Mucho después sí que me acordé de él con cariño. En la década de 1990, algunas estrellas del pop consiguieron reencarnarse. Volvían para anunciar pantalones vaqueros. En 1991, le gustara o no, le tocó el turno a Marc Bolan. «20th Century Boy» podía oírse en un anuncio de Levi’s que formaba parte de una serie que recurría a viejos discos pop para inocularte un llamativo relato audiovisual en torno a los pantalones. Tu reacción emocional depende en gran medida del desasosiego que sientas al escuchar la banda sonora de tu pasado convertida en la banda sonora de una estrategia de ventas de otro. No obstante, ese año visité por primera vez el árbol de Bolan, el escenario del accidente de coche, del que los fans de T. Rex se han apropiado para convertirlo en una especie de templo.

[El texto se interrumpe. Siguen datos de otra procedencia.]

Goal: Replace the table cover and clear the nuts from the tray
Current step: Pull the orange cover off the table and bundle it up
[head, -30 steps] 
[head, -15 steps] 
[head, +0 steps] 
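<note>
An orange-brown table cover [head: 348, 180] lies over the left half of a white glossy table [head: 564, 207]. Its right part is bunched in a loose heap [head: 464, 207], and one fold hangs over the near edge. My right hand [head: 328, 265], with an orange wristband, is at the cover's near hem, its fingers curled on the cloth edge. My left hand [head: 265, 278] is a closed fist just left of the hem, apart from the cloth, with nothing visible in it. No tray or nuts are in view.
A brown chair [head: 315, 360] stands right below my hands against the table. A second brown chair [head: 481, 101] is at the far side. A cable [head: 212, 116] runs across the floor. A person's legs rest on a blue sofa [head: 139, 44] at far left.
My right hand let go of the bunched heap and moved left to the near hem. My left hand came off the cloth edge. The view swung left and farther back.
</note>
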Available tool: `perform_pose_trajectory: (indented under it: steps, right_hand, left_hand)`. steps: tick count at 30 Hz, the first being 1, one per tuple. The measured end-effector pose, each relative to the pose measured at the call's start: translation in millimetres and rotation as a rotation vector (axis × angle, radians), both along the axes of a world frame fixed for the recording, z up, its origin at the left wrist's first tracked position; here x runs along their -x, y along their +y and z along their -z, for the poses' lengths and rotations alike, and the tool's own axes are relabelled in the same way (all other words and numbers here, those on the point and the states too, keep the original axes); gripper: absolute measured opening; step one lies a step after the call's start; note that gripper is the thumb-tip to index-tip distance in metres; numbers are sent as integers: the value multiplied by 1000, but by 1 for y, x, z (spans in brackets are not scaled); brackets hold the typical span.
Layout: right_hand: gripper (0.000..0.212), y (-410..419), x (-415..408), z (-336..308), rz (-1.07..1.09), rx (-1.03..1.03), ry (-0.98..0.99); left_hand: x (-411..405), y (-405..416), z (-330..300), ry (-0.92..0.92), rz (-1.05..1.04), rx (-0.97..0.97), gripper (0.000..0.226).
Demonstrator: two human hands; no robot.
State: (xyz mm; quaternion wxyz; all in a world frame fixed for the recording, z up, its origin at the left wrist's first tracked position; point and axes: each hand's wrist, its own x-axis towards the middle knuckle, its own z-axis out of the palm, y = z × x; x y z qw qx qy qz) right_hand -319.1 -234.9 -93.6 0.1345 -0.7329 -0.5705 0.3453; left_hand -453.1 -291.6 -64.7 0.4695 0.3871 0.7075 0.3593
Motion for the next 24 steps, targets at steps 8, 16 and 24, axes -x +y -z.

No se trató de una peregrinación. Vivía a diez minutos del lugar en aquella época y fui allí para escribir un artículo para el periódico. Durante todo el año la gente decora el árbol con recuerdos, pero a medida que se acerca el aniversario de la muerte de Bolan, ponen tantos que el tronco queda totalmente cubierto y las ramas acaban envueltas en poemas, flores de papel brillante, escarapelas, dibujos, fotografías fotocopiadas y fundas de discos. El árbol está situado en un lugar en el que las luces de las casas y de la calle se extinguen en una red de carreteras que cruza el lugar. El suelo se desliza cuesta abajo a un lado del árbol y la zona está ahora delimitada por un quitamiedos por el otro. Está claro que Bolan no ha sido el único en realizar una parada inesperada en este punto.